A decisão tomada em dezembro contra os lápis chineses falsamente importados de Taiwan tem efeito pequeno sobre o volume do comércio exterior, embora seja de forte significado para a política comercial. O governo, ao investigar a denúncia e comprovar que a exportadora estrangeira não fabricava os lápis que supostamente vendera ao Brasil, barrou a licença de importação, no valor de US$ 87 mil, e proibiu a compra de novos produtos da empresa, a Chang Jia, que já era responsável por sete de cada cem lápis importados com origem declarada em Taiwan. O caso é significativo por mostrar, ao mesmo tempo, a importância e os limites das medidas de defesa comercial.
"Vamos aperfeiçoar o processo, reduzir prazos e reforçar a equipe de analistas de comércio exterior", anuncia o diretor de Negociações Internacionais do Ministério do Desenvolvimento, Daniel Godinho. Ele coordena seis investigações que deverão dar resultados ainda no primeiro semestre, e analisa três pedidos de providências contra outros produtos ("alguns vão ter impacto forte", afirma). "A tendência é crescerem exponencialmente os casos de dumping, e, com eles, os de declaração falsa de origem", prevê o diretor.
Em 2011, foram seis casos concluídos, e em pelo menos um deles, o que barrou importações de imãs de ferrite, usados principalmente em alto-falantes, a medida contra os importados foi fundamental para a sobrevivência das empresas fabricantes no país. Como no caso dos lápis, os valores envolvidos são irrisórios se comparados com o volume total das importações brasileiras, de quase US$ 225 bilhões, mas significativos para as empresas envolvidas.
Dos seis casos investigados em 2011 por falsa declaração de origem, um deles, envolvendo um fabricante de escovas, não rendeu o resultado esperado pelos concorrentes brasileiros. A empresa de Taiwan conseguiu mostrar ser a real fabricante do produto aos investigadores brasileiros, que se instalaram por três dias nas instalações taiwanesas e vasculharam a contabilidade da companhia. Godinho teve o cuidado de procurar as autoridades de Taiwan, nesse e em outros casos, para informar que não havia uma ofensiva do Brasil contra o país, mas a legítima defesa contra uma prática ilegal. A iniciativa permitiu ao governo brasileiro ter a cooperação das autoridades locais na busca de documentos e informações.
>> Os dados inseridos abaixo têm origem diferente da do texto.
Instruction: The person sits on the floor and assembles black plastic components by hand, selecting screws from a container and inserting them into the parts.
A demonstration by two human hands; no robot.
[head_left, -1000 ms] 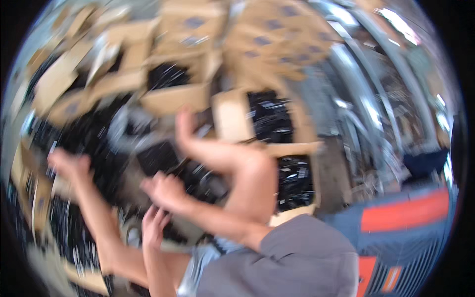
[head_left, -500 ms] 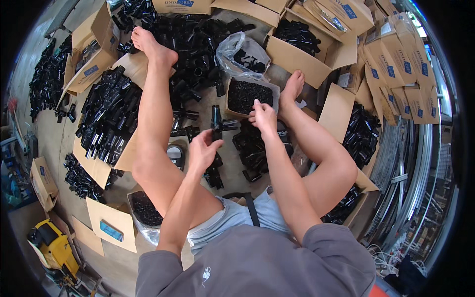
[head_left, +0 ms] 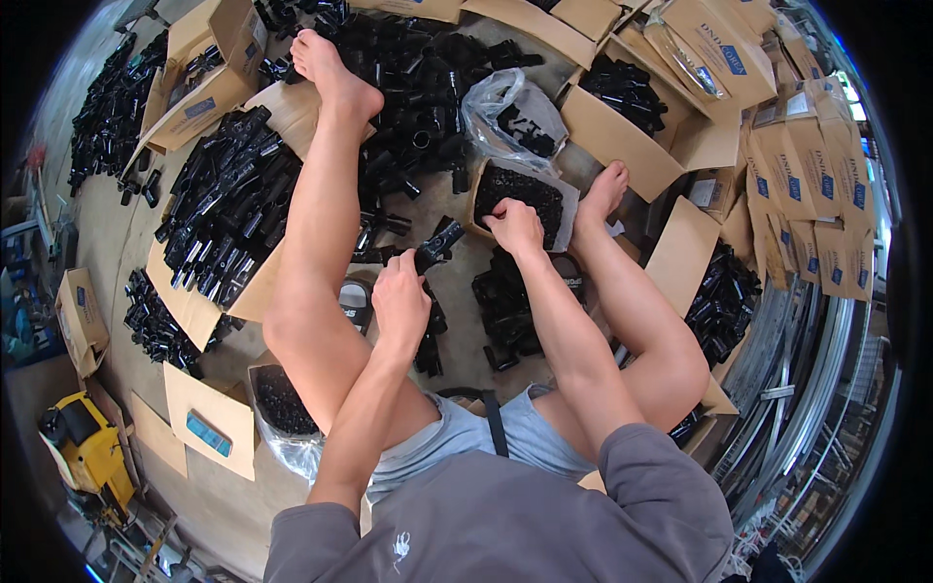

Até o ano passado, a investigação de declarações de origem era feita somente em caso de produtos vindos de países com os quais o Brasil tem acordos de redução tarifária, os chamados acordos preferenciais de comércio. Desde 2011, adotou-se a prática de investigar também as fraudulentas declarações de origem em produtos sujeitos a medidas antidumping. O governo tem, inclusive, tomado a iniciativa de investigar alguns produtos, antes mesmo das reclamações de concorrentes brasileiros afetados.
A experiência na exploração desse novo campo da defesa comercial é complementada pela ação da Receita Federal, que, agindo com o Ministério de Desenvolvimento, abre investigações para avaliar se os importadores brasileiros foram iludidos ou agiram de má fé. Esse caso é um bom exemplo da qualidade adquirida pelo Brasil na ação contra importações desleais ou ilegais: as investigações são feitas em cooperação entre diversos órgãos públicos, seguem critérios técnicos, praticamente invulneráveis à contestação por parte dos países afetados pelas barreiras no Brasil levantadas contra os importados, e atendem às preocupações das empresas brasileiras prejudicadas.
Ao contrário do que algumas autoridades brasileiras parecem acreditar, porém, dificilmente ações como essa vão ter impacto significativo no volume total de importações do Brasil, e pouco ou nada poderão fazer contra produtos baratos que vêm ao país beneficiados pela agressividade exportadora de países de grande competitividade.
O Brasil não pode confundir política industrial com defesa comercial, nem prejudicar a qualidade e honestidade do trabalho que vem sendo feito nesse campo para compensar a falta de condições adequadas para os produtores nacionais conquistarem compradores no exterior e defenderem sua posição no cobiçado mercado brasileiro.
As ações contra declarações falsas de origem mostram que o Brasil deve reforçar, como vem fazendo, seus mecanismos contra a competição desleal e ilegal. Esse reforço tem de ser acompanhado, no entanto, por uma política clara e coerente de remoção dos entraves aos investimentos e à produção.